I also love watching Tim in unguarded moments, the tilt of his head, his lovely giggle when something he reads or sees catches him just so; and, like you, I'm not sure of his eye color, either, slate-navy-with flecks of sometimes gold and sometimes pyrite, depending on his mood, and mine.
Tim and I have lived together for 22 years; 22nd anniversary in May. We never considered making lists, but what an extraordinary idea. It shows how evolved you both are.
We wish you nothing but love and more evolution until you choose to join the universe in one last big bang.
Peace,
Joan Rooch
P.S.
I hope (and work toward) the day that you and your Beloved like I and mine may marry legally if that's what's best. Love and commitment don't require a his and a hers, just an ours.
Joan Rooch
Portly, do you think all this is possible within a heterosexual relationship?
Cheers
beyondfeminism -- I absolutely think this is possible within a heterosexual relationship.
In fact, I think that entering relationship with clear agreements (especially as regards equal exchange) is even more critical in a relationship between a man and a woman, where cultural assumptions tend to run rampant unless brought to consciousness and directly addressed.

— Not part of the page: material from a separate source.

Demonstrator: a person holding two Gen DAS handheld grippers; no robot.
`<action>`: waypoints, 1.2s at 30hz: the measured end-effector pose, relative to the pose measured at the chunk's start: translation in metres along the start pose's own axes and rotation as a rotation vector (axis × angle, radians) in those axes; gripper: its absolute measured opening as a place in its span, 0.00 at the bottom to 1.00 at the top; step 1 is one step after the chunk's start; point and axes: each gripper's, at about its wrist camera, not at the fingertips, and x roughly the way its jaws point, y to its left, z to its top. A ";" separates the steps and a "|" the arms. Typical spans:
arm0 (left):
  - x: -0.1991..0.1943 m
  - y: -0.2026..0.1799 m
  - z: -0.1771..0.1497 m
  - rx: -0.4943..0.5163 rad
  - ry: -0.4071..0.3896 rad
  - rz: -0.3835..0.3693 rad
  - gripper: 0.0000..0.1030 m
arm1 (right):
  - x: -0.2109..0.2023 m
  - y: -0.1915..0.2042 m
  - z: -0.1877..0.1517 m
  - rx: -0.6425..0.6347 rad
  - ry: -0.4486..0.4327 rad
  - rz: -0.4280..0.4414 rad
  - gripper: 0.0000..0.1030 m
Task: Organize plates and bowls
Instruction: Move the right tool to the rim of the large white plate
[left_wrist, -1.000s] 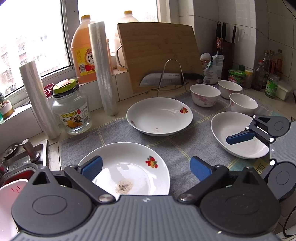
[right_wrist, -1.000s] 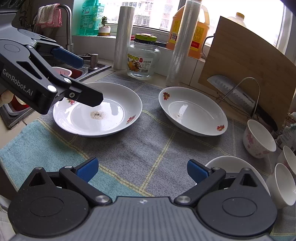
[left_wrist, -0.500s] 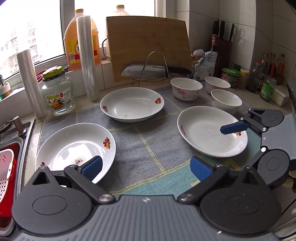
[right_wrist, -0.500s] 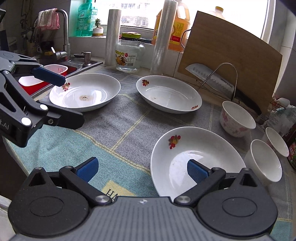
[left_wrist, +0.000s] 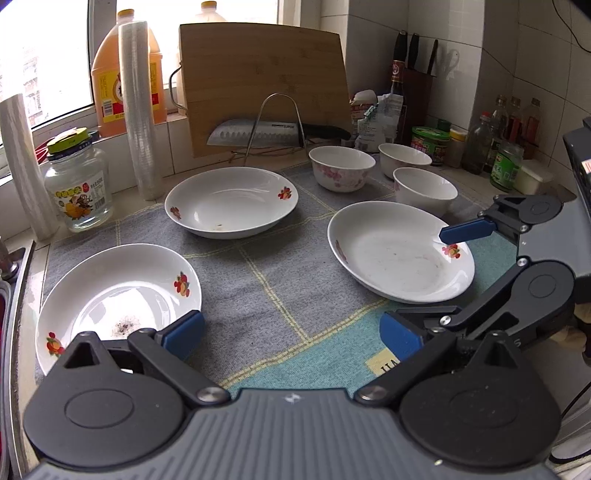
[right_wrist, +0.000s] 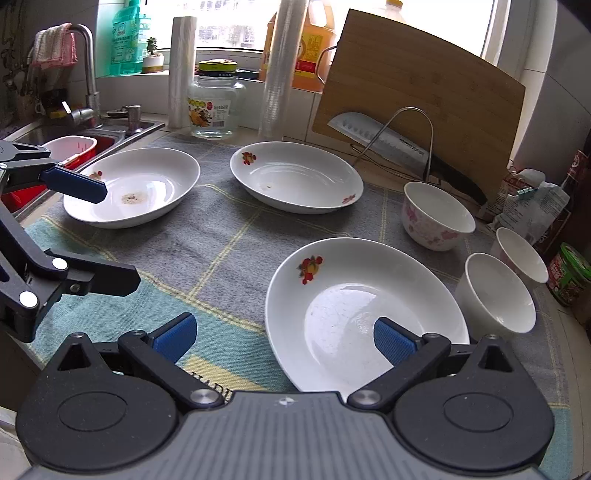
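Observation:
Three white plates with fruit prints lie on a grey mat: a left plate (left_wrist: 118, 295) (right_wrist: 133, 184), a far plate (left_wrist: 231, 201) (right_wrist: 295, 175) and a right plate (left_wrist: 399, 254) (right_wrist: 362, 310). Three white bowls stand at the back right: a flowered bowl (left_wrist: 341, 168) (right_wrist: 437, 216), a rear bowl (left_wrist: 404, 158) (right_wrist: 521, 254) and a near bowl (left_wrist: 424, 190) (right_wrist: 498, 295). My left gripper (left_wrist: 291, 334) is open and empty beside the left plate. My right gripper (right_wrist: 284, 336) is open and empty, its right finger over the right plate's near rim.
A cutting board (left_wrist: 262, 85) leans at the back behind a wire rack holding a cleaver (left_wrist: 255, 131). Two film rolls (left_wrist: 142, 110), a glass jar (left_wrist: 77, 184), an oil jug (left_wrist: 110, 70), sauce bottles (left_wrist: 509, 140) and a sink (right_wrist: 74, 140) at the left surround the mat.
Both grippers have pulled back toward the counter's front edge, widening the views. All three plates and three bowls have stayed in place. Both grippers stay open.

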 end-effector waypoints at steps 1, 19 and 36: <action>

I say that I think it is possible because I have helped straight couples (in my work) create these agreements with one another, and have seen their relationships blossom and grow as a result.
Can you please expand on this topic and share a copy of the agreementa/intentions?
It is such a lovely concept.
Thank you for sharing it.
What a lovely concept... and certainly something I would like to be working towards myself.
I would very much appreciate it if you would show me a copy.